§ **Task details**
A verbatim copy of the data is wanted, minus any picture in it.
================================
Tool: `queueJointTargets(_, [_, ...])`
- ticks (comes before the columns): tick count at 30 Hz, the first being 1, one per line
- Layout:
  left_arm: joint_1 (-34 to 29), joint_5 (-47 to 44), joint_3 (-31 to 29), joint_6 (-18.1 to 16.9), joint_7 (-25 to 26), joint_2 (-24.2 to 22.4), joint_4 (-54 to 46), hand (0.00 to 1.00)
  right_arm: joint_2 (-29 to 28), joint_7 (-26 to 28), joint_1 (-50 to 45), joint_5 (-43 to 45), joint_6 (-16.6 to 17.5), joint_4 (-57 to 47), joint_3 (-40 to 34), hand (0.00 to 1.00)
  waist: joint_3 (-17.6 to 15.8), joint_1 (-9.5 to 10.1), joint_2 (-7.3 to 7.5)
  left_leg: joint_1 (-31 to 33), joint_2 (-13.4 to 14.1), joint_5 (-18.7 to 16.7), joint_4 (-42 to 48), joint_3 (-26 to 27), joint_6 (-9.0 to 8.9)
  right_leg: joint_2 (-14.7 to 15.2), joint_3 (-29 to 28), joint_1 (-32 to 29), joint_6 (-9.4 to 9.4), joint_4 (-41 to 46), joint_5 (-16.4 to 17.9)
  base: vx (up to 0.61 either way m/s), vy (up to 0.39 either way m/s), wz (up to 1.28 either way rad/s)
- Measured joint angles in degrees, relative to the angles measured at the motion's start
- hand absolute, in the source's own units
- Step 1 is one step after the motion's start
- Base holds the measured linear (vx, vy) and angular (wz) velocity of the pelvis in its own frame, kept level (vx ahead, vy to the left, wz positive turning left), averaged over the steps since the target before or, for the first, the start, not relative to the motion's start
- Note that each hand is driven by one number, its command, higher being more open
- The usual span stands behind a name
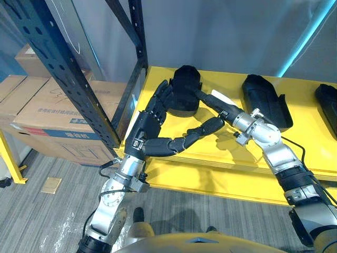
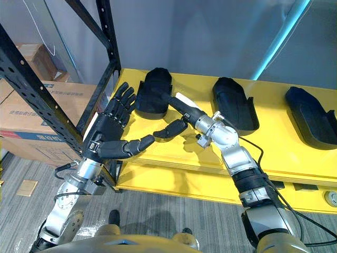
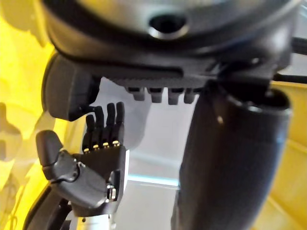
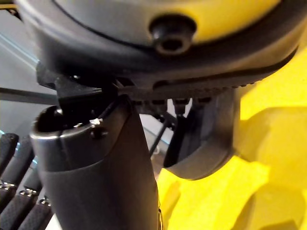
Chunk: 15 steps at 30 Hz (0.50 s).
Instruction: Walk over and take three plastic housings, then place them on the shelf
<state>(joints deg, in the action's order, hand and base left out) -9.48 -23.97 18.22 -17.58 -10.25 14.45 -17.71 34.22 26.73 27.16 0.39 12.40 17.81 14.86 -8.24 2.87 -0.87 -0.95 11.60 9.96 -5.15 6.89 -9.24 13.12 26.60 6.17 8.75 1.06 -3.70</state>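
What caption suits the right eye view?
Left robot hand and right robot hand, both open, flank the leftmost black housing on a yellow shelf.

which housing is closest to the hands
The leftmost housing, at the left end of the shelf: it lies between the open left hand and right hand. The middle housing and right housing sit apart from both.

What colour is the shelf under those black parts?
Bright yellow shelf, clearest in the right eye view.

robot hands outstretched: left [image 1: 147,126], right [image 1: 223,109]
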Motion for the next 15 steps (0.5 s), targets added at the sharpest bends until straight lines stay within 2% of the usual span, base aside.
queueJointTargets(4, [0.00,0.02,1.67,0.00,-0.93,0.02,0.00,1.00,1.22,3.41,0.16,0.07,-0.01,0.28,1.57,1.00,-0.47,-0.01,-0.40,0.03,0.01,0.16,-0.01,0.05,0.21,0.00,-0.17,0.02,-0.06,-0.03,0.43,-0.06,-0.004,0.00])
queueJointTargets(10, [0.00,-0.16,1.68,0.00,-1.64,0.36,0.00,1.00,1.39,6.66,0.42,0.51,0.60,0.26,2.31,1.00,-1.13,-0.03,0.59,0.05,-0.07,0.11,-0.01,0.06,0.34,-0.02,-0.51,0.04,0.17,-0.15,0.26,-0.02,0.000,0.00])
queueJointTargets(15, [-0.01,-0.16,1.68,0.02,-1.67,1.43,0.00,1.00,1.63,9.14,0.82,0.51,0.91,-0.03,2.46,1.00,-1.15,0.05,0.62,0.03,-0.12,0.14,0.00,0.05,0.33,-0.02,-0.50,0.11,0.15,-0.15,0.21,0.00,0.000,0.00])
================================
§ **Task solution**
Tool: `queueJointTargets(_, [_, ...])`
- ticks (comes before the columns): tick count at 30 Hz, the first being 1, one per line
- Layout:
  left_arm: joint_1 (-34 to 29), joint_5 (-47 to 44), joint_3 (-31 to 29), joint_6 (-18.1 to 16.9), joint_7 (-25 to 26), joint_2 (-24.2 to 22.4), joint_4 (-54 to 46), hand (0.00 to 1.00)
  right_arm: joint_2 (-29 to 28), joint_7 (-26 to 28), joint_1 (-50 to 45), joint_5 (-43 to 45), joint_6 (-16.6 to 17.5), joint_4 (-57 to 47), joint_3 (-40 to 34), hand (0.00 to 1.00)
  waist: joint_3 (-17.6 to 15.8), joint_1 (-9.5 to 10.1), joint_2 (-7.3 to 7.5)
  left_leg: joint_1 (-31 to 33), joint_2 (-13.4 to 14.1), joint_5 (-18.7 to 16.7), joint_4 (-42 to 48), joint_3 (-26 to 27), joint_6 (-9.0 to 8.9)
  right_leg: joint_2 (-14.7 to 15.2), joint_3 (-29 to 28), joint_1 (-32 to 29), joint_6 (-9.4 to 9.4), joint_4 (-41 to 46), joint_5 (-16.4 to 17.9)
  base: vx (up to 0.61 either way m/s), vy (up to 0.39 either way m/s), wz (up to 1.28 either way rad/s)
- Measured joint angles in degrees, relative to the angles measured at the motion's start
- hand absolute, in the source's own units
- Step 1 is one step after the motion's start
- Base holds the measured linear (vx, vy) and angular (wz) velocity of the pelvis in its own frame, kept level (vx ahead, vy to the left, wz positive turning left), averaged over the steps since the target before or, for the first, the start, not relative to the motion's start
- Note that each hand is driven by one number, its command, higher being more open
- The usual span stands behind a name
Chunk: 15 steps at 30 Hz (0.50 s).
Instruction: Walk over and take three plastic housings, then place them on the shelf
<state>(joints deg, in the action's order, hand and base left out) -9.48 -23.97 18.22 -17.58 -10.25 14.45 -17.71 34.22 26.73 27.16 0.39 12.40 17.81 14.86 -8.24 2.87 -0.87 -0.95 11.60 9.96 -5.15 6.89 -9.24 13.12 26.60 6.17 8.75 1.06 -3.70</state>
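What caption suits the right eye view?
Left robot hand and right robot hand, both open, flank the leftmost black housing on a yellow shelf.

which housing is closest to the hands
The leftmost housing, at the left end of the shelf: it lies between the open left hand and right hand. The middle housing and right housing sit apart from both.

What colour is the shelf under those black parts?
Bright yellow shelf, clearest in the right eye view.

robot hands outstretched: left [image 1: 147,126], right [image 1: 223,109]
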Motion for the next 15 steps (0.5 s), targets added at the sharpest bends until straight lines stay within 2% of the usual span, base aside.
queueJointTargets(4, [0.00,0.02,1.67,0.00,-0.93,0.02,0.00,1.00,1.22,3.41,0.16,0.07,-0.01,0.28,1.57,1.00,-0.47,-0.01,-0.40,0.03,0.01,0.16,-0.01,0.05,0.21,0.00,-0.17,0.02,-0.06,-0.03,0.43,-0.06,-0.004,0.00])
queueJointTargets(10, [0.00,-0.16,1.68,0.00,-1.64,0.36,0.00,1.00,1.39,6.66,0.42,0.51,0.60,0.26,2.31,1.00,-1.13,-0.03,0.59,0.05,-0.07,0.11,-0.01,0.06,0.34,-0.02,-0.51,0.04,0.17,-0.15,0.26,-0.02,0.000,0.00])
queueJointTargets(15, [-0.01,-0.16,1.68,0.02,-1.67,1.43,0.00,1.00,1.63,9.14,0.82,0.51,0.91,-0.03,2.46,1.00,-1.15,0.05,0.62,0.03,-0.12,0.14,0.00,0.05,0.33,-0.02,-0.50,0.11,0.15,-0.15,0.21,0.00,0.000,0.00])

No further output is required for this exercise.